Everything you’ve typed is right, but you’ve still completely missed why people are not fans of WATA (but more-so GC and HA). 

WATA invited the Devil into our house, and fanned the flames as it burnt to the ground.  

The resentment HERE doesn’t stem from the fact people made a thousand bucks for Attack of the Killer Tomatoes. I’ve profited from the New NA for sure. 
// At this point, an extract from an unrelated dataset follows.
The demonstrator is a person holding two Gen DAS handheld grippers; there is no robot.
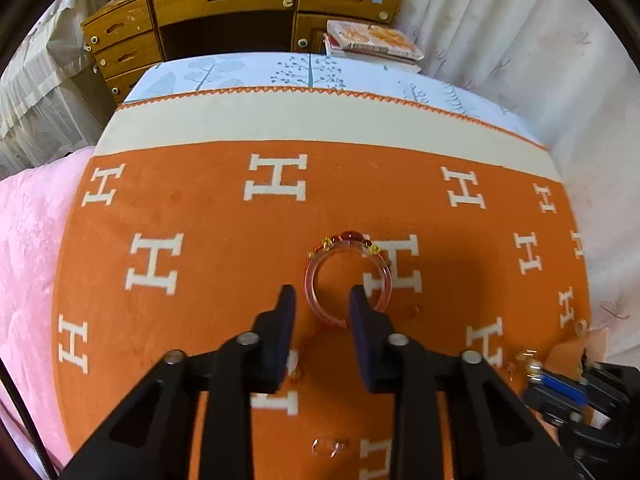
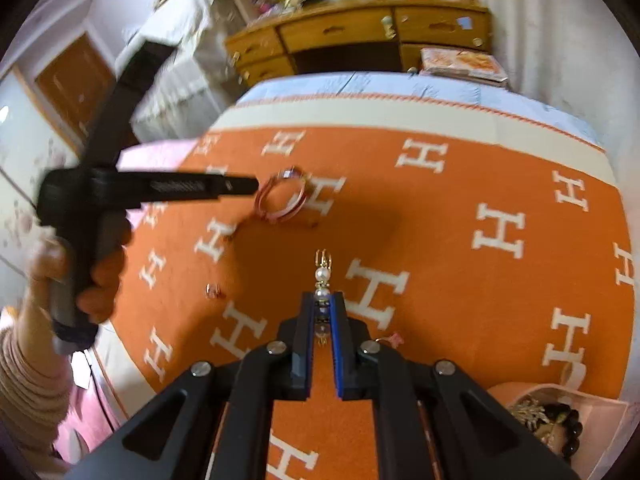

The resentment stems from the insufferable shills and constant pumpers trying to capitalize on ignorant comic collectors, and the fact that the guy that helped make it all possible ruined out on home. That type of behavior is going to be less prevalent here because the community overwhelmingly disagrees with it. 

I really don't think so.

Resentment because Dain decided to leave, or resentment because we have to login to a new URL?   come on.   How petty can we get.   Annoying yes, but not wata's fault.    The whole gocollect transition was not well handled in my view but that's gocollect, that's not wata, and not HA and not clink.     Gocollect.  At the end of the day, I think Jeff had good intentions for the most part, but ultimately everyone is better off having transitioned to this site.

'Inviting the devil into our house?'  Who is the devil in that analogy, exactly?   'Comicbros' ?   And to Hamster's point, most of the people on the site really don't collect the material being bought and sold at these higher prices anyways.   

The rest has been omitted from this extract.